EXERCISE GOAL: Below are records; reproduce exactly the lines from the one that has "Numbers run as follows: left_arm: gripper" through the one that has "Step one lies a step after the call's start", ends included, and nothing more.

(Records contained in a dataset)
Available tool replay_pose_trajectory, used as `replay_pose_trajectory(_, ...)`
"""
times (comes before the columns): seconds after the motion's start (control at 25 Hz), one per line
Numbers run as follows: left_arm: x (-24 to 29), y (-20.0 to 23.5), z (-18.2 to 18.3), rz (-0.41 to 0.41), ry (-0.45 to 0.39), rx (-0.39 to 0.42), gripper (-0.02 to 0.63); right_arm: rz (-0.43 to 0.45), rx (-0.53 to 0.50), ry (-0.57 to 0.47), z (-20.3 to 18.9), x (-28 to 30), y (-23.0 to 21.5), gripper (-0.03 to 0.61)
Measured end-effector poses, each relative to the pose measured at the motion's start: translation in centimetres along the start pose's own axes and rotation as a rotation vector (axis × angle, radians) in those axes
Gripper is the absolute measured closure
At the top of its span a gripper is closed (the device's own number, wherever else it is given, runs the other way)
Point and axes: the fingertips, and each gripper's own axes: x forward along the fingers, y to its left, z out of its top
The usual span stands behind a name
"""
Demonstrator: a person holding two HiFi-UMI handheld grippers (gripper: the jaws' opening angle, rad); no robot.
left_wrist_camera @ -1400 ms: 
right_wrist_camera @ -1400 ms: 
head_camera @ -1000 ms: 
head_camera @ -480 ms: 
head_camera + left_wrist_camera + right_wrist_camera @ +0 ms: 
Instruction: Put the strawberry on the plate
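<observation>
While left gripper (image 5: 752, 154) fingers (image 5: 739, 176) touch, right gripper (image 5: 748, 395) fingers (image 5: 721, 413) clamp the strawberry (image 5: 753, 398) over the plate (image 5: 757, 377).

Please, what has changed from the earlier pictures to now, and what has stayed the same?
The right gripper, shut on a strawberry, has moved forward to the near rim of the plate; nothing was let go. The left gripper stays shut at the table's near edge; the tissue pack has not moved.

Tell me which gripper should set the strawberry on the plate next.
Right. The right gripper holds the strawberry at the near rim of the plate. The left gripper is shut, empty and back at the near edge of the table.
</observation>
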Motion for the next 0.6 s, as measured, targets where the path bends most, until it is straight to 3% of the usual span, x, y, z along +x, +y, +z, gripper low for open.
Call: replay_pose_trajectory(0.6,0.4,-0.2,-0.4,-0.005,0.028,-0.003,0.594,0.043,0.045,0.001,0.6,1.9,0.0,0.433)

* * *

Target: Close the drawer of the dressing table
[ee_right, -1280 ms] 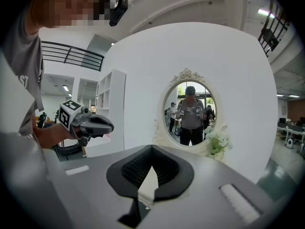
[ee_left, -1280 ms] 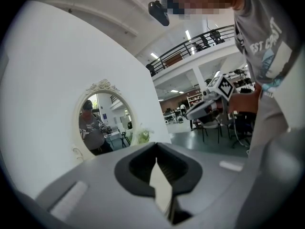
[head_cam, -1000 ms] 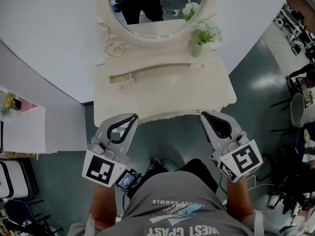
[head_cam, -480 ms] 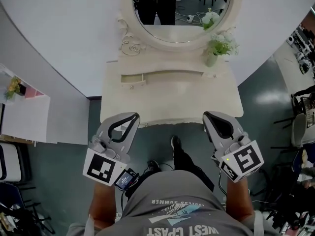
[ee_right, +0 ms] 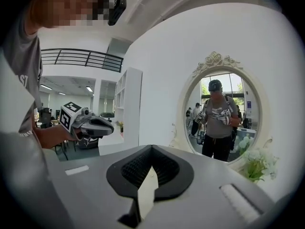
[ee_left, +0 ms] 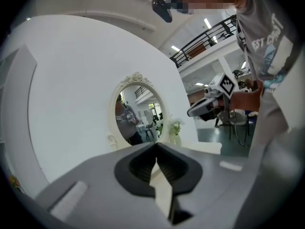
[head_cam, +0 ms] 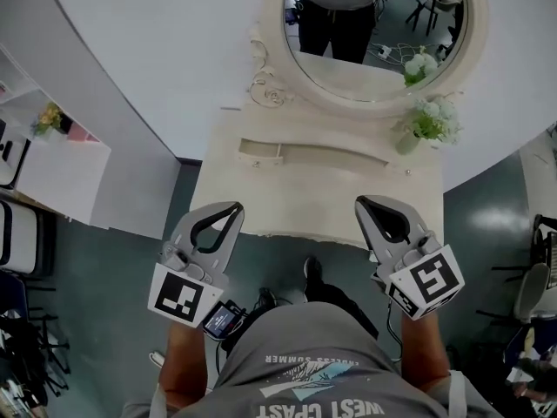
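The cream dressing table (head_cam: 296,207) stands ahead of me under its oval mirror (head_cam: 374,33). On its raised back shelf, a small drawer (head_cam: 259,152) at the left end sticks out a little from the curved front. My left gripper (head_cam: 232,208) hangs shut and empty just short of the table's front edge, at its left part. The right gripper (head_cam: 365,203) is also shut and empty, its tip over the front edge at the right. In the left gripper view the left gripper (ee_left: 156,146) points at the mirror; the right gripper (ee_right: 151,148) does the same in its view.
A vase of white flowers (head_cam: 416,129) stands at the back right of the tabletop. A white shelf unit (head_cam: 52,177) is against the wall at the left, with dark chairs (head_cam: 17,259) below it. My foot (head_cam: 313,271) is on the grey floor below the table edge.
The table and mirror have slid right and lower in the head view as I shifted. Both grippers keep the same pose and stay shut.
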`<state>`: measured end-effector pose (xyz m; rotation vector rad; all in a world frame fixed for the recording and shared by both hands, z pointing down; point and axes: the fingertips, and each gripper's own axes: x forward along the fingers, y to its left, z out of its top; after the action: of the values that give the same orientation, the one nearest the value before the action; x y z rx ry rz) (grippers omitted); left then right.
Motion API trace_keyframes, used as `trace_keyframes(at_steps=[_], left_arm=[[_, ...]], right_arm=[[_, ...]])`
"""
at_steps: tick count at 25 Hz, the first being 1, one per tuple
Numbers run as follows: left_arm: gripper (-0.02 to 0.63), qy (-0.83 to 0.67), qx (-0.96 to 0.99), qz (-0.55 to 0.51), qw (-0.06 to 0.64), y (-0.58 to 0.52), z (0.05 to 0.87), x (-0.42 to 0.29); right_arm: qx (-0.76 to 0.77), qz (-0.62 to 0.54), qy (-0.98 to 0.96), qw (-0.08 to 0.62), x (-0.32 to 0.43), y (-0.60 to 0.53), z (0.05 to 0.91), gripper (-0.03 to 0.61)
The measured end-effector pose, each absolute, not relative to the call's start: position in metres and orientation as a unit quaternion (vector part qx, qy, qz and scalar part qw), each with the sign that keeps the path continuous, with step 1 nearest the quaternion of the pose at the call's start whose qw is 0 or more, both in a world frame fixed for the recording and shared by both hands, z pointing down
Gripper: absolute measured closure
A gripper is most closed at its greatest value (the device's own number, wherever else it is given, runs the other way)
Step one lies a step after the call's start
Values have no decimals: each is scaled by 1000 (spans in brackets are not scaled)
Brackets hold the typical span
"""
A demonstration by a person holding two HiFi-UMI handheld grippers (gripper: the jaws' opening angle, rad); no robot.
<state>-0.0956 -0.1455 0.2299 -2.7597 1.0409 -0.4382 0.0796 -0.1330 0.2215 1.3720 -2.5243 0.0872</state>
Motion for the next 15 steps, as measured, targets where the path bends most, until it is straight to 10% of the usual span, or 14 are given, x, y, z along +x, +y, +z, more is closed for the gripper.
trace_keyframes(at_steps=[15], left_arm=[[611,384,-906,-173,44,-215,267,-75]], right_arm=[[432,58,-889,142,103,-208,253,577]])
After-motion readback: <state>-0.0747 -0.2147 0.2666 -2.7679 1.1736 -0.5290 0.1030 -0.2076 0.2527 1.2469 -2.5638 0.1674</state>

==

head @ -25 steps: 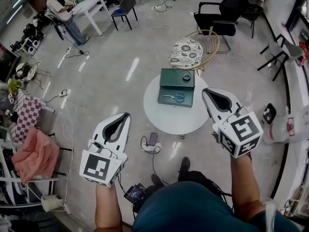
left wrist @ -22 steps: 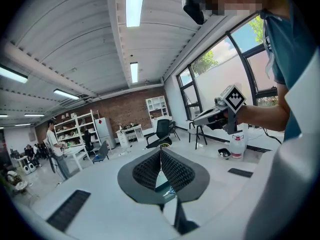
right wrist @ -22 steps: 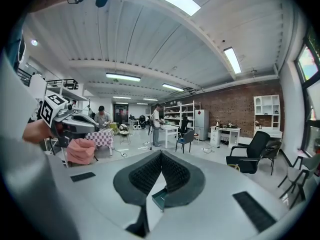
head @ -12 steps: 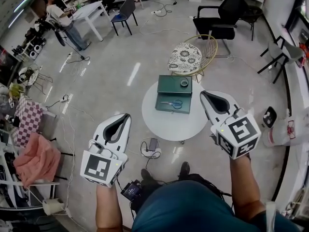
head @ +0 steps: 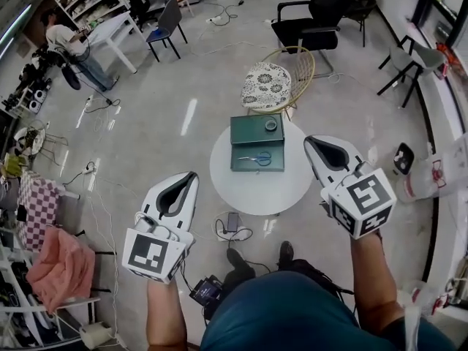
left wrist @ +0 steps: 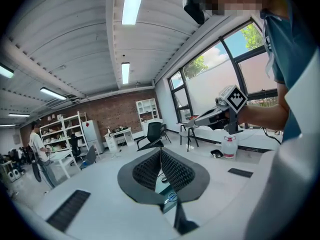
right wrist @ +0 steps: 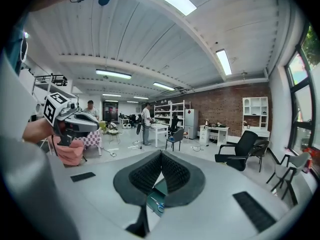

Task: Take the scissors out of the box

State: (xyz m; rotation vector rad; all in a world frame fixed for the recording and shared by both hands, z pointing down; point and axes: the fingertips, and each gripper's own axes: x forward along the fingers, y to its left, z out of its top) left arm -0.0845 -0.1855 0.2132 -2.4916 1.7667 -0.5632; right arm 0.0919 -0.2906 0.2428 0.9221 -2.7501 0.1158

EXPECTED ANSWER:
Numbers run as follows: left_arm: gripper (-0.02 to 0.63), qy (-0.83 to 0.67), qx (-0.96 to 0.99), qz (-0.55 to 0.51), qw (-0.06 to 0.64), y (-0.58 to 0.52), z (0.05 to 0.87), x (-0.42 to 0.29); right_arm: qx (-0.76 to 0.77), qz (-0.62 to 0.54), qy (-0.98 to 0.96), qw (-0.08 to 0.62), x (-0.32 to 0.43), y (-0.60 to 0.53), z (0.05 to 0.91), gripper (-0.03 to 0.61)
The measured end-effector pose, each absolute, not relative to the call's start: position in metres and orientation as a unit quaternion (vector part qx, qy, qz and scalar part qw), each with the sign that keeps the path continuous, with step 1 nearest the quaternion of the pose at the call's start whose qw is 0 or more, both in a world frame fixed for the recording and shared by both hands, z pointing down
Gripper: absolute measured closure
A gripper is most closed at its greatest value (the device's own number, wherever else it is given, runs the other way)
Step one lies a step after the call's start

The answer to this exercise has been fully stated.